Thankfully, the phone also supports FM radio without the need for plugging in your earphones. There is a quick prompt, though, that reminds you of better quality FM radio reception if you DO plug in your earphones. You get a 3.5mm headphone jack to that effect and controls for music on either side of the phone, distinguished by red accents. One side controls playback and the other side, volume control. The volume control is universal too, so it will work across the board from music to alarms to call volume etc. And the one great thing about this sub ₹4,000 phone is the new dual-speaker array. For its intended audience, this works well with loud and acceptably clear dual front-facing speakers that don’t make headphones a necessity if you want to use this as a speakerphone all day or as a background radio.

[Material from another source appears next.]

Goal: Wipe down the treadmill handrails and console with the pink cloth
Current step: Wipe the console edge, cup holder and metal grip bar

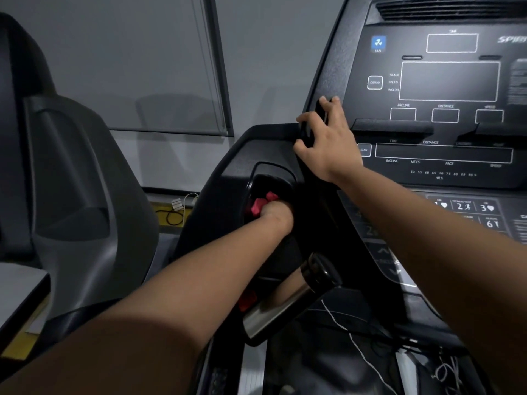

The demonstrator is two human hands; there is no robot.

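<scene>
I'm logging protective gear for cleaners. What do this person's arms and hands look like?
The left forearm and right forearm are bare, no sleeves in view. The left hand and right hand wear no gloves; no watch, bracelet or ring shows.

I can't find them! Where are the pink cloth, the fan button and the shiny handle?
pink cloth (259, 206): head view, visible bunched fold.
fan button (378, 42): head view, blue icon's middle.
shiny handle (279, 307): head view, silver middle.
</scene>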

The screen as expected is still 2008-looking and the VGA quality rear-camera doesn’t help. It barely qualifies as a camera in this day and age and pictures taken from it are just an approximation of the actual scene. You can forget about colours or detail or resolution. Pre-installed apps include Facebook Lite, Opera Mini browser and a couple of games (yes, Snake too), but there’s no WhatsApp support, which may be a no-go for many targeted customers. You are expected to go back to SMS and it’s hard to imagine even the entry-level daily wage worker in times of Jio-plans not using WhatsApp to stay connected to his family or friends.
So the Nokia 5310 XpressMusic is an out of place device, and while the retro charm is strong and it does get loud with music and has an insane battery life of more than 20 days in standby mode, its relevance as a daily and primary phone for anyone but those who have never heard of the internet is limited. I can see how it can be bought as an “emergency” or secondary phone for those already surviving on a more recent primary device – and it’s a great fit in that role. With a battery that is both long-lasting and replaceable, you can always count on it to rescue you out of a sticky situation.